◆ REQUIRED ACTION: Transcribe only part of the material below: the lines from the one containing "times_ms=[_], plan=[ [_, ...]" through the one containing "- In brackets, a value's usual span", inclusive, exactly as written.
--------------------
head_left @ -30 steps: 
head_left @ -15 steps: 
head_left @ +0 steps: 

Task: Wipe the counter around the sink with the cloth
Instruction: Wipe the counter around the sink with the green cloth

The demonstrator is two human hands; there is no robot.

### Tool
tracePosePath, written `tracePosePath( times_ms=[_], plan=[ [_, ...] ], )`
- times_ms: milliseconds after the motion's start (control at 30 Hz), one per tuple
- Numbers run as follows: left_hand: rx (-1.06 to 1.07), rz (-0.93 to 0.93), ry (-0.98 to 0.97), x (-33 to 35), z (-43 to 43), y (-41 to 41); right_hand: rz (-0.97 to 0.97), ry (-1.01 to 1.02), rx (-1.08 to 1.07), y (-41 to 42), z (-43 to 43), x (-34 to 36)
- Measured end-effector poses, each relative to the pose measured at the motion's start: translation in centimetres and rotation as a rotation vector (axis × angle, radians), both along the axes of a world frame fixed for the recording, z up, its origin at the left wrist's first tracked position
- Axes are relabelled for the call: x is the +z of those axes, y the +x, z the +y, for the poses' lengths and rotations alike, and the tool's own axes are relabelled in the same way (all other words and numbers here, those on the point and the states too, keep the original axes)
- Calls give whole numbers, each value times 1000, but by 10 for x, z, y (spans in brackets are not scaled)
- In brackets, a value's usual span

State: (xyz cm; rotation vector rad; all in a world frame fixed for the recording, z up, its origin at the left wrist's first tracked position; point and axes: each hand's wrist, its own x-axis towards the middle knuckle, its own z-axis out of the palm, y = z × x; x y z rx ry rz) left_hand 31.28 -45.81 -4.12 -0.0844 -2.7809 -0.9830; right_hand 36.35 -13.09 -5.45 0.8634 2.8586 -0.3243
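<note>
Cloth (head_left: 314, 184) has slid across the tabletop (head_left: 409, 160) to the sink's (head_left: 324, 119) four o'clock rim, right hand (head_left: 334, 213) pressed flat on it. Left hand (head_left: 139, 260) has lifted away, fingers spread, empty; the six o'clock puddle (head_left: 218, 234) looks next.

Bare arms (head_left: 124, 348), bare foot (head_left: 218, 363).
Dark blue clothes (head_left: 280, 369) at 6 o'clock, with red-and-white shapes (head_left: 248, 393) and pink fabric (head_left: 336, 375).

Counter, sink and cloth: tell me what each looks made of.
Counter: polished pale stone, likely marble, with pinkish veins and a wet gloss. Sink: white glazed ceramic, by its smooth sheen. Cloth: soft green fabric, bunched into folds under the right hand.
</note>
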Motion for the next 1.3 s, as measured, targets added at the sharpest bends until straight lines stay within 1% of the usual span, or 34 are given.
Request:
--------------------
◆ ANSWER:
tracePosePath, written `tracePosePath( times_ms=[_], plan=[ [_, ...] ], )`
- times_ms: milliseconds after the motion's start (control at 30 Hz), one per tuple
- Numbers run as follows: left_hand: rx (-1.06 to 1.07), rz (-0.93 to 0.93), ry (-0.98 to 0.97), x (-33 to 35), z (-43 to 43), y (-41 to 41); right_hand: rz (-0.97 to 0.97), ry (-1.01 to 1.02), rx (-1.08 to 1.07), y (-41 to 42), z (-43 to 43), x (-34 to 36)
- Measured end-effector poses, each relative to the pose measured at the motion's start: translation in centimetres and rotation as a rotation vector (axis × angle, radians), both along the axes of a world frame fixed for the recording, z up, its origin at the left wrist's first tracked position
- Axes are relabelled for the call: x is the +z of those axes, y the +x, z the +y, for the poses' lengths and rotations alike, and the tool's own axes are relabelled in the same way (all other words and numbers here, those on the point and the states too, keep the original axes)
- Calls give whole numbers, each value times 1000, but by 10 for x, z, y (spans in brackets are not scaled)
- In brackets, a value's usual span

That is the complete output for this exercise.